● What is expected
Return only those lines of the records below in which "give" appears.

[Dataset records]
☆ ☆ ☆ ☆ ☆ ☆ ☆

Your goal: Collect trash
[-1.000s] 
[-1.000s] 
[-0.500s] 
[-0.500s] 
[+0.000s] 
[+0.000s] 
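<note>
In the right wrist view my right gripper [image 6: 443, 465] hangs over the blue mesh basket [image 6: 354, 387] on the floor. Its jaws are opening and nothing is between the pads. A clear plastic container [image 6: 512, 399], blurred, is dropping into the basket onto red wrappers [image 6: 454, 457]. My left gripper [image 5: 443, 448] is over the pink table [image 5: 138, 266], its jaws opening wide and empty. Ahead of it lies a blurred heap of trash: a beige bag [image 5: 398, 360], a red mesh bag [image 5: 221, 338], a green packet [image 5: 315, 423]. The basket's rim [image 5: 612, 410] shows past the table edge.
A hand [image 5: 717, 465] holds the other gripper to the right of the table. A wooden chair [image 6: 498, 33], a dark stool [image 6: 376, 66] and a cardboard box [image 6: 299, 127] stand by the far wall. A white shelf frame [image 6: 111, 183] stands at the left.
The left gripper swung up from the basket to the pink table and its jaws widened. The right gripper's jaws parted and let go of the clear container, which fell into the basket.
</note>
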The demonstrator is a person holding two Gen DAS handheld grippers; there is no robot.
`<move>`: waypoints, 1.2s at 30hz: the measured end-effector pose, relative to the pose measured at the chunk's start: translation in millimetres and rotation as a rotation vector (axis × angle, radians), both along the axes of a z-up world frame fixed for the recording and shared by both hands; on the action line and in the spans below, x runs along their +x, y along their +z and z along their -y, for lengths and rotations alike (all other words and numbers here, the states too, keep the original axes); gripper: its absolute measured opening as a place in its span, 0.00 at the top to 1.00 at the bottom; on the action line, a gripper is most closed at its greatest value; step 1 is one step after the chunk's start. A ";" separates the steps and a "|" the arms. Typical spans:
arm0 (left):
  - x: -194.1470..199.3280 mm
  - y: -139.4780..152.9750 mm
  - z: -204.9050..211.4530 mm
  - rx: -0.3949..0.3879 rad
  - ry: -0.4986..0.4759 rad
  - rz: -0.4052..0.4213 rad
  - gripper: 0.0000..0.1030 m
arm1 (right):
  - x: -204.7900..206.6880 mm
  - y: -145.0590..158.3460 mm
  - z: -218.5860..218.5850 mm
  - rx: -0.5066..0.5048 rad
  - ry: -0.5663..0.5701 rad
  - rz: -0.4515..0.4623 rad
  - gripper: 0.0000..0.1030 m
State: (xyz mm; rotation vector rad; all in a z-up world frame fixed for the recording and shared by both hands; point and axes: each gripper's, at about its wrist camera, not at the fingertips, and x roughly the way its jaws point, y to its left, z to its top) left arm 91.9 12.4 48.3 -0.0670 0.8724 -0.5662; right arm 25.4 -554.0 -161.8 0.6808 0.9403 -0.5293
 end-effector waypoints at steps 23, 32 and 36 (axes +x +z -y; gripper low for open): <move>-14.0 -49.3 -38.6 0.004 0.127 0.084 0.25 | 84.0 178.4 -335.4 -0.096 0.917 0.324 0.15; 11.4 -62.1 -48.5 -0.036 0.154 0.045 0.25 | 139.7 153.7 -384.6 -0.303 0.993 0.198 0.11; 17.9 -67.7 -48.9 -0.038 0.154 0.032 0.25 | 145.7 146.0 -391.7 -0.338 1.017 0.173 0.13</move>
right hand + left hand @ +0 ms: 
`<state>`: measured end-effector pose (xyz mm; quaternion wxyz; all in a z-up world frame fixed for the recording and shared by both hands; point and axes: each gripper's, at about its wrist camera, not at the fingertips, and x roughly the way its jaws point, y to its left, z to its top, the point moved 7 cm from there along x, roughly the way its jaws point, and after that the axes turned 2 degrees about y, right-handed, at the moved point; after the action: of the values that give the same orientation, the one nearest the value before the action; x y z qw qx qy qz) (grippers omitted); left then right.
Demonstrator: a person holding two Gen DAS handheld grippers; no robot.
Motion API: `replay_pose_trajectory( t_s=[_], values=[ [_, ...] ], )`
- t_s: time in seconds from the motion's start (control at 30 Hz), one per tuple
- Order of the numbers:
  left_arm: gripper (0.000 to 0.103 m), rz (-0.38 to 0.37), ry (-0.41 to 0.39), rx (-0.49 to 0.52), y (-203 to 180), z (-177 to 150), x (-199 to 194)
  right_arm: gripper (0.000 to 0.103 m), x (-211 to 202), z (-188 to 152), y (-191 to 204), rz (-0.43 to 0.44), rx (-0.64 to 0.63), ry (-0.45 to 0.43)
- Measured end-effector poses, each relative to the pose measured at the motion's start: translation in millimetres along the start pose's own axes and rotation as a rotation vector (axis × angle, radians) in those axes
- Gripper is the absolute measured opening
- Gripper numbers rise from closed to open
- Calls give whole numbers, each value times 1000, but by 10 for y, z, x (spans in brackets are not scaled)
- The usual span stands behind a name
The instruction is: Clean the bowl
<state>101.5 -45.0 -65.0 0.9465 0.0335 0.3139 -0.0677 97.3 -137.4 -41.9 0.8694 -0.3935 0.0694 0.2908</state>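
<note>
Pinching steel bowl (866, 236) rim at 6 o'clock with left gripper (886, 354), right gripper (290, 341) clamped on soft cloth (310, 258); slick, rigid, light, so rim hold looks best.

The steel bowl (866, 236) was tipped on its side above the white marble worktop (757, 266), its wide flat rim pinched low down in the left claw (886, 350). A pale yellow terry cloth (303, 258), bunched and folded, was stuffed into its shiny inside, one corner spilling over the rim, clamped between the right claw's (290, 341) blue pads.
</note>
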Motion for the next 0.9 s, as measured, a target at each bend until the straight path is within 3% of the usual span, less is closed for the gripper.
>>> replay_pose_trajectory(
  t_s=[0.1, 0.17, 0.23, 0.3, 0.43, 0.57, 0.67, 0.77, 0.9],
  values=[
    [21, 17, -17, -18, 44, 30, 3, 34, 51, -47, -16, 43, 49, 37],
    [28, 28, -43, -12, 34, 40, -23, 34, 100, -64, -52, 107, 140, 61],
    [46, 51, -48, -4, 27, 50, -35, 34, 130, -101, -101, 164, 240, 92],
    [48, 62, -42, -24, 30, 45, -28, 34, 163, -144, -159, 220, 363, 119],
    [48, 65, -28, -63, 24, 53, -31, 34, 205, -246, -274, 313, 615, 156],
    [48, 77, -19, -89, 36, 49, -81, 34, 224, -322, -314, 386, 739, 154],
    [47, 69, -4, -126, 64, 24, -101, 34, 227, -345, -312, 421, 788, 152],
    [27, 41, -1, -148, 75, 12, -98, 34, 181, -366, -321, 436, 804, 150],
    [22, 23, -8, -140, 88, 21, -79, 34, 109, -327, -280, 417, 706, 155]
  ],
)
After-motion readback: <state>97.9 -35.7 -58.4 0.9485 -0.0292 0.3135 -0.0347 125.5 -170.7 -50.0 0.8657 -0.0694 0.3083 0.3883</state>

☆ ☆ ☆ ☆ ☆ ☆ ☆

● Solution
`<state>`: measured end-effector pose (xyz mm; quaternion wxyz; all in a z-up world frame fixed for the recording and shared by both hands; point and axes: each gripper's, at about its wrist camera, not at the fingertips, and x roughly the way its jaws point, y to its left, z to its top, the point moved 7 cm from there along x, roughly the way its jaws point, and after that the axes turned 2 degrees about y, right-handed, at the moved point; after the action: of the values that give the same orientation, the one nearest the value before the action; x y z qw qx qy qz) (grippers omitted); left then right.
- Calls give whole numbers, each value times 1000, but by 10 for y, z, x (spans in brackets are not scaled)

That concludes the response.